DESCRIPTION OF THE TASK: Gather, from the listing beneath this task, every line holding the string "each".

PROVIDED DATA:

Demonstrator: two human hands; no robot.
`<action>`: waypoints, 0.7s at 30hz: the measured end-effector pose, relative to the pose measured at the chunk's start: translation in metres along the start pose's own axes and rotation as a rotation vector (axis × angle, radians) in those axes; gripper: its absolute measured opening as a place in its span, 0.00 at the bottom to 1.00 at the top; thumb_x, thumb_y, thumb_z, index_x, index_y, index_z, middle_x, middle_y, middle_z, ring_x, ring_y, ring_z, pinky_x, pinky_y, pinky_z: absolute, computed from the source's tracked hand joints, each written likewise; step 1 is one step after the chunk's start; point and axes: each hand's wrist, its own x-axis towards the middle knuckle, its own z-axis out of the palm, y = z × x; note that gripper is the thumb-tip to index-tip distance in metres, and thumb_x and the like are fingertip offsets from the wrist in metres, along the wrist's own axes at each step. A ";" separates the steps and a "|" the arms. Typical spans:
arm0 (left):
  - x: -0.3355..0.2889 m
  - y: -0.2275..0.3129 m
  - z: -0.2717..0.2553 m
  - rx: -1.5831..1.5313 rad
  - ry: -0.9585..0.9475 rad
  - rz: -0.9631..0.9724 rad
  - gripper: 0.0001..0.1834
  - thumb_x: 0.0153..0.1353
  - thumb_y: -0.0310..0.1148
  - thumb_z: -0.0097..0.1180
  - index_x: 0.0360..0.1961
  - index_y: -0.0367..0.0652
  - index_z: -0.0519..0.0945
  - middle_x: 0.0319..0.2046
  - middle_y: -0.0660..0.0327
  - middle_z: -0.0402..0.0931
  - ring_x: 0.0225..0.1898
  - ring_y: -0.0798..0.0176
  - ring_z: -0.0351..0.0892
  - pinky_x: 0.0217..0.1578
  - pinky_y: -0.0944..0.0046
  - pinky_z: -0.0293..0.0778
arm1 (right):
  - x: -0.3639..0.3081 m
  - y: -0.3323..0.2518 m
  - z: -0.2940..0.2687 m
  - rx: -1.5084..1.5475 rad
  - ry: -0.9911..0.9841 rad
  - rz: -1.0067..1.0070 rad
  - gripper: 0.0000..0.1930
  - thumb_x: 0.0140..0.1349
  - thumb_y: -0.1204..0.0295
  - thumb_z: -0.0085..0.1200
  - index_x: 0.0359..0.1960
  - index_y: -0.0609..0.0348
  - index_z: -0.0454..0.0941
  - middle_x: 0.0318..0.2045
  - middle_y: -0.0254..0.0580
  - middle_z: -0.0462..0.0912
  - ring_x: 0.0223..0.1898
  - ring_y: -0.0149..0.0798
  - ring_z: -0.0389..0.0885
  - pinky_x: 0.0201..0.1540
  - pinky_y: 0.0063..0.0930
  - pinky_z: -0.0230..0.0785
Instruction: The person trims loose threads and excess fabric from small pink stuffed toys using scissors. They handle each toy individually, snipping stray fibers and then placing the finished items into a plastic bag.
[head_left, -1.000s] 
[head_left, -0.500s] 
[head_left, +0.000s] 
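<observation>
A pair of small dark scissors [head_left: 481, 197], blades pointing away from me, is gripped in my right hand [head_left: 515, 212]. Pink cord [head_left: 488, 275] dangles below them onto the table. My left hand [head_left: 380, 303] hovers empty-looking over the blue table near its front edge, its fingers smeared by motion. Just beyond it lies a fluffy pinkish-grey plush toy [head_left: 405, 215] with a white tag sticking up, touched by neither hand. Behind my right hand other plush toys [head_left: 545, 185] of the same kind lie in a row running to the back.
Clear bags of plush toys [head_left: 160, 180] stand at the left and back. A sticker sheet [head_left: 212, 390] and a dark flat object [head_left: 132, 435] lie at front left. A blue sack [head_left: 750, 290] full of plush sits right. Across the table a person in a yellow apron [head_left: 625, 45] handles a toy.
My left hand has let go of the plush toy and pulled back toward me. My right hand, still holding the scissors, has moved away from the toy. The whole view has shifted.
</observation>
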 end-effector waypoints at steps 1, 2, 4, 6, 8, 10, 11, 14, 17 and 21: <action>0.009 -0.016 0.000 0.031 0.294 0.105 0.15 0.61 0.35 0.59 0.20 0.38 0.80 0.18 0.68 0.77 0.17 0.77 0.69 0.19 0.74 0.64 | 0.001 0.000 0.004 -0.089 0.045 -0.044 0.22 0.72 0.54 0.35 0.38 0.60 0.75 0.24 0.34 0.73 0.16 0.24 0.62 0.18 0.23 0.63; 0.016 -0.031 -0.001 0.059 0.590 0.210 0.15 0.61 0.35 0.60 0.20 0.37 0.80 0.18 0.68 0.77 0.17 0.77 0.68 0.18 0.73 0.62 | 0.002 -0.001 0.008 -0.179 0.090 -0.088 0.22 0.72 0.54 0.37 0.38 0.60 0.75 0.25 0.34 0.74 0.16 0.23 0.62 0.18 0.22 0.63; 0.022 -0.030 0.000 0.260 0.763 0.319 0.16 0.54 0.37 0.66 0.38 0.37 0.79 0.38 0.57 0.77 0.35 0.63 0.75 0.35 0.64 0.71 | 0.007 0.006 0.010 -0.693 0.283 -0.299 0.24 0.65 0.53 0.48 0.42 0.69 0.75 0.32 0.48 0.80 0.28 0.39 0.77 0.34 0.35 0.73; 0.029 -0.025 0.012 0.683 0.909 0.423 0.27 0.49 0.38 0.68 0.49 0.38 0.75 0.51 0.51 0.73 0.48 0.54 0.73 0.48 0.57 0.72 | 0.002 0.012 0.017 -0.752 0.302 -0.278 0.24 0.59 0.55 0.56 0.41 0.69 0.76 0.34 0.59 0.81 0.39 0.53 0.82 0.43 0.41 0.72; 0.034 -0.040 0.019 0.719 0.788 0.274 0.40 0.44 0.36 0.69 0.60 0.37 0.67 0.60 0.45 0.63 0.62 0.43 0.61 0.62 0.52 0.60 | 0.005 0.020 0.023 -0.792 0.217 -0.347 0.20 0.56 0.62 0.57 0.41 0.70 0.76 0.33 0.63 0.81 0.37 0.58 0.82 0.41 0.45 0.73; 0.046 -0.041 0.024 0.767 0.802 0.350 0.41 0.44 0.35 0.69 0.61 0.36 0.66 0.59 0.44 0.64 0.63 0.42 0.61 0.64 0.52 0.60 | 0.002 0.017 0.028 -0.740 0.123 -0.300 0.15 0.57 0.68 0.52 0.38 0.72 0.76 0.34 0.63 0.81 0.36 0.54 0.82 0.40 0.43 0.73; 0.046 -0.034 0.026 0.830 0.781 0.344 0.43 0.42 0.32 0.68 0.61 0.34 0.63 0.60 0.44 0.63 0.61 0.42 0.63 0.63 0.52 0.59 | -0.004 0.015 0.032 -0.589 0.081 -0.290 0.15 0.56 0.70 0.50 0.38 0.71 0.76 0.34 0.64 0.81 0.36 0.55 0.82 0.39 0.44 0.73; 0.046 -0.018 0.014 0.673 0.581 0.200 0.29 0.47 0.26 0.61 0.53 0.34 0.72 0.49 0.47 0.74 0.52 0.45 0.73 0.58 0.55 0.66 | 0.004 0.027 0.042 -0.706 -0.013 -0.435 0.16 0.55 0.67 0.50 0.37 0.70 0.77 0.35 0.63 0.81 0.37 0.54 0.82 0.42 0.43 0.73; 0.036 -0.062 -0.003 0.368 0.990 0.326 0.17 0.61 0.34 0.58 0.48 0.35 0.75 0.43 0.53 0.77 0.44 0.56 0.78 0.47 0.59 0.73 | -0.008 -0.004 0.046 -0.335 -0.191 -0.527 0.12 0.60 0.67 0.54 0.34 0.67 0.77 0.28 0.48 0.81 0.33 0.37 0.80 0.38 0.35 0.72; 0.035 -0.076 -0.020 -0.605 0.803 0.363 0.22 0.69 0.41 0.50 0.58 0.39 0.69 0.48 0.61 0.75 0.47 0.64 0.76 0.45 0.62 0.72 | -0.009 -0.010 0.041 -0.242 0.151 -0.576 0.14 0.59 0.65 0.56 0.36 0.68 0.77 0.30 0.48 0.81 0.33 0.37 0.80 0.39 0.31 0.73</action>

EXPECTED ANSWER:
`<action>`: waypoints, 0.7s at 30hz: the measured end-effector pose, relative to the pose measured at the chunk's start: translation in metres along the start pose's own axes and rotation as a rotation vector (axis × angle, radians) in those axes; gripper: its absolute measured opening as a place in its span, 0.00 at the bottom to 1.00 at the top; thumb_x, thumb_y, thumb_z, index_x, index_y, index_z, middle_x, middle_y, middle_z, ring_x, ring_y, ring_z, pinky_x, pinky_y, pinky_z: absolute, computed from the source's tracked hand joints, each written likewise; step 1 is one step after the chunk's start; point and axes: each hand's wrist, its own x-axis towards the middle knuckle, its own z-axis out of the palm, y = z × x; note that gripper is the thumb-tip to index-tip distance in metres, and thumb_x and the like are fingertip offsets from the wrist in metres, along the wrist's own axes at each step. A ";" separates the steps and a "|" the arms. Typical spans:
Instruction: The person trims loose threads and excess fabric from small pink stuffed toys using scissors. They handle each toy individually, snipping stray fibers and then placing the finished items into a plastic bag.

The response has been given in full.